- Your assignment -
Look below for the line holding "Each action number" and the line holding "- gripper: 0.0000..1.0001". Transcribe exactly those lines and all lines between them, nothing more.

(Data)

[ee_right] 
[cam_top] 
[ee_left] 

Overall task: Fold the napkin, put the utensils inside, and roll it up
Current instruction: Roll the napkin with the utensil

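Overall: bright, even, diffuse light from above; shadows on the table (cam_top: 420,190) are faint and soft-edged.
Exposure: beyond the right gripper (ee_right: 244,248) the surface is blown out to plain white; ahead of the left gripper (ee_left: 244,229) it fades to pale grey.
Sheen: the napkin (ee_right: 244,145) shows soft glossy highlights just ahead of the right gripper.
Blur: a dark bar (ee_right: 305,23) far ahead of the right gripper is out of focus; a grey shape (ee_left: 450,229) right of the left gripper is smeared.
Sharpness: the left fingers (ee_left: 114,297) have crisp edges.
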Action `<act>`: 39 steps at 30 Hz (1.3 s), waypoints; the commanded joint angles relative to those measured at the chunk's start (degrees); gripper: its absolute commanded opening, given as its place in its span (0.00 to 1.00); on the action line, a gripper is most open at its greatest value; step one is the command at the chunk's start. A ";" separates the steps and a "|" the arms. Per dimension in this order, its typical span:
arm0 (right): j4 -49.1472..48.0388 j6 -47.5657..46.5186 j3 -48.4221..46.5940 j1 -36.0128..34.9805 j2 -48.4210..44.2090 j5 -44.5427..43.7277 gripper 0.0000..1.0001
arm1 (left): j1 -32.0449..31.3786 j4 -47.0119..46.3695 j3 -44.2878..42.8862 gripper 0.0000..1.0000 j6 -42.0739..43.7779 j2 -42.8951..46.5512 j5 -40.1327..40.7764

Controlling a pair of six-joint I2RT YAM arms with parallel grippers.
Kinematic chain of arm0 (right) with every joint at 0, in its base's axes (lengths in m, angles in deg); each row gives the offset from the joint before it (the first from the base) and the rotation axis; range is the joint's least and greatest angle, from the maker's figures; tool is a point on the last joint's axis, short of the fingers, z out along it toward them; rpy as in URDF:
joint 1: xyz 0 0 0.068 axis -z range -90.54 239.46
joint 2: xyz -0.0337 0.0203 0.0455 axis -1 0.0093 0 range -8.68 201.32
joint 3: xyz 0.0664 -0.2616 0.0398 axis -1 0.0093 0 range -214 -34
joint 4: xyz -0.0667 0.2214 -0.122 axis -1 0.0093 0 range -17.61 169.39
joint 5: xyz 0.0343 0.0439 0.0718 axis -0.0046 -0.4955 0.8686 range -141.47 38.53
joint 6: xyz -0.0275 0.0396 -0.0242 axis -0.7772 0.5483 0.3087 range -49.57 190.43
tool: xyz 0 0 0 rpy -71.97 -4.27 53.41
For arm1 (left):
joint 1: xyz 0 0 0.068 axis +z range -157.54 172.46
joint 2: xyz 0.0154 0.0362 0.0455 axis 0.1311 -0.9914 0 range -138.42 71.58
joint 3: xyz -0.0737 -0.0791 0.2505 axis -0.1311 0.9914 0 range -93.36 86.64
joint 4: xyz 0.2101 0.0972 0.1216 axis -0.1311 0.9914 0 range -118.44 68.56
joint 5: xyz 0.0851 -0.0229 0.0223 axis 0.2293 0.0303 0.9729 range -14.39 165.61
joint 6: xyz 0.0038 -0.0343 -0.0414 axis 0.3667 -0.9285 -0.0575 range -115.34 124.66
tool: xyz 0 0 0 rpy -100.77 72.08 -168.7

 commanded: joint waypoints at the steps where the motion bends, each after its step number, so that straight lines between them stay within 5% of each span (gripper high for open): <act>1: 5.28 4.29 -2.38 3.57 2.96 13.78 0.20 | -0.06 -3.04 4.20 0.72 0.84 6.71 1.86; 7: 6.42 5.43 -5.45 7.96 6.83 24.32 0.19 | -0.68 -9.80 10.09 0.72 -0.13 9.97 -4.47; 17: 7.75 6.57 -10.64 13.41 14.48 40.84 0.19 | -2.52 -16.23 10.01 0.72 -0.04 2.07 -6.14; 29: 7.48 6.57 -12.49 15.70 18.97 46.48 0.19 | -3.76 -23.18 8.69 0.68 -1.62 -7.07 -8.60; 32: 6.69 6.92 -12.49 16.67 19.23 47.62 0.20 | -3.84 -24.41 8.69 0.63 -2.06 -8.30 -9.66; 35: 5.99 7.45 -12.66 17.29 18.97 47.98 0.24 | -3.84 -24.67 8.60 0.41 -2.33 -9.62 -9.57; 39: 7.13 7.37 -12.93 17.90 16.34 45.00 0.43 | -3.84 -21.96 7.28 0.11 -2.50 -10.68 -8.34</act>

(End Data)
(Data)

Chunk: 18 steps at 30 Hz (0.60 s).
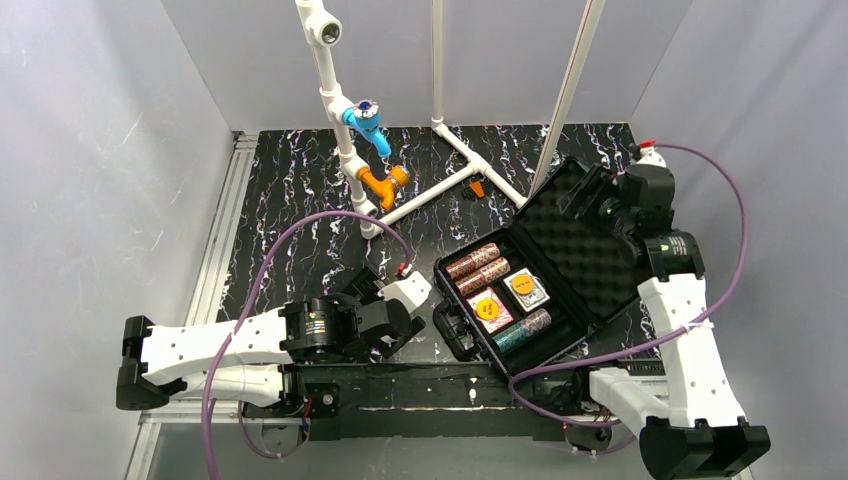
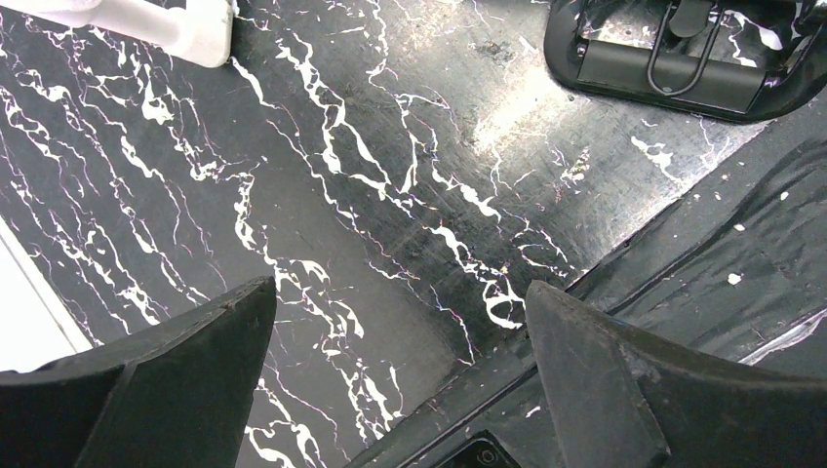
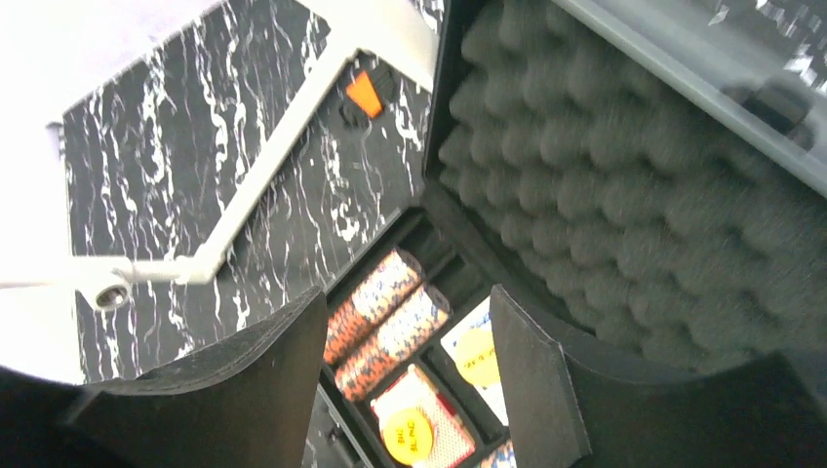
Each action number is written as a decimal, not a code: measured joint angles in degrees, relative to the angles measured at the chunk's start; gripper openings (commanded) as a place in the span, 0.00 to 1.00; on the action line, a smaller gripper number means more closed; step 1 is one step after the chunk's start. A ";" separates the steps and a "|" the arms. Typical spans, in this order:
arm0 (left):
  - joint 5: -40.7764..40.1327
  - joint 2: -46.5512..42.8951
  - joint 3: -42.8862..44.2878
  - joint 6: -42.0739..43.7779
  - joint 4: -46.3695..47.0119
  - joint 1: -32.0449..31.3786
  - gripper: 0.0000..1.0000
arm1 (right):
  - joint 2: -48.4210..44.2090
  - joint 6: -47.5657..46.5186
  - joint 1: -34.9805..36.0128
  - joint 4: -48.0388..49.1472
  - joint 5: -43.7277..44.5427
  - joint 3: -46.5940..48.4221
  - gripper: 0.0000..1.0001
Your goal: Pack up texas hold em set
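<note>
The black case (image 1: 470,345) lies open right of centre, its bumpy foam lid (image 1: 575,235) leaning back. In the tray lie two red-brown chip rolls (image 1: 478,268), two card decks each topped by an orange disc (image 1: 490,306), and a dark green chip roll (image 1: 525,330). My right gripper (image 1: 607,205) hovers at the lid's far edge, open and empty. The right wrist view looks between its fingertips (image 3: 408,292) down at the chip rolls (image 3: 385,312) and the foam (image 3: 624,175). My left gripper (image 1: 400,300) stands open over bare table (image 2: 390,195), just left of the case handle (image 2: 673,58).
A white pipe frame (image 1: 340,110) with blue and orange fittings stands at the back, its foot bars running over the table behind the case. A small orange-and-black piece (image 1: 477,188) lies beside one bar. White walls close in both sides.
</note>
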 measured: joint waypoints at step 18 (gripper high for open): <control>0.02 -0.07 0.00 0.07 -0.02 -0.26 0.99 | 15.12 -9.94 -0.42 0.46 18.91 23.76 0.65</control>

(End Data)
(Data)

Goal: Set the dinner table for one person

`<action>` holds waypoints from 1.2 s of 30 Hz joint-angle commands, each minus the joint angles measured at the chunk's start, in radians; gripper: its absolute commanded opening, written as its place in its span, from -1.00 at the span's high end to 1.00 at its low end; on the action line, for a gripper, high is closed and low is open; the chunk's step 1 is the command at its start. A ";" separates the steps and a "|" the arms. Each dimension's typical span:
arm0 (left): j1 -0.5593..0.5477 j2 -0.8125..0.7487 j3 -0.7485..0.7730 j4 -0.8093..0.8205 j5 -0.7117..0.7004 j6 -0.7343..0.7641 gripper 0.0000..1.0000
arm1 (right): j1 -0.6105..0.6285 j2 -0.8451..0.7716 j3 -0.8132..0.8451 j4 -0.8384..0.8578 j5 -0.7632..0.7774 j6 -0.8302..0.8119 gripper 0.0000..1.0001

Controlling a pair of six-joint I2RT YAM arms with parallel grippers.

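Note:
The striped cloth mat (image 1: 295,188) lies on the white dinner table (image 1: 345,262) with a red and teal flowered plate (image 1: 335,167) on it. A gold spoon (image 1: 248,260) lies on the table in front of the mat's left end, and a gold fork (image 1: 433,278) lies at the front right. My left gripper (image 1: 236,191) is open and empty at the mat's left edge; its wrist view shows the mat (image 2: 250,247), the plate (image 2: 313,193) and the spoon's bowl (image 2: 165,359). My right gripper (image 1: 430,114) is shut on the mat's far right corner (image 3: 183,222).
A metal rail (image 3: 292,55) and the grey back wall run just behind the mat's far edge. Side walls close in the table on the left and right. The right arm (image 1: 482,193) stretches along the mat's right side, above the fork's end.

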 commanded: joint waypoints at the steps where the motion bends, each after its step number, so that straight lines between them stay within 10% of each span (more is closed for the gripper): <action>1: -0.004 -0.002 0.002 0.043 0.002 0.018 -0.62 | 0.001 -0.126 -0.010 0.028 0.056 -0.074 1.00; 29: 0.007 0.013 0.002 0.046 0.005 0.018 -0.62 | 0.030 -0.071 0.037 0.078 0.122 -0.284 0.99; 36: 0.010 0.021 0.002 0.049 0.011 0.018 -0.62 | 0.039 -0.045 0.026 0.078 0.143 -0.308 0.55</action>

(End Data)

- Output for this exercise -
Each action number is written as a decimal, not a code: measured joint angles in degrees, relative to the angles measured at the chunk's start; gripper openings (commanded) as a place in the span, 0.00 to 1.00; on the action line, a smaller gripper number means more closed; step 1 is one step after the chunk's start. A ";" separates the steps and a "|" the arms. Typical spans, in this order:
arm0 (left):
  - joint 5: -40.7764..40.1327
  - joint 2: -46.5512..42.8951
  - joint 3: -42.8862..44.2878
  - joint 6: -42.0739..43.7779
  - joint 4: -46.3695..47.0119
  - joint 1: -32.0449..31.3786
  - gripper: 0.0000..1.0000
arm1 (right):
  - joint 2: -48.4210..44.2090
  - joint 6: -47.5657..46.5186
  - joint 1: -34.9805..36.0128
  - joint 4: -48.0388..49.1472
  - joint 5: -43.7277..44.5427
  - joint 3: -46.5940..48.4221
  - gripper: 0.0000..1.0001

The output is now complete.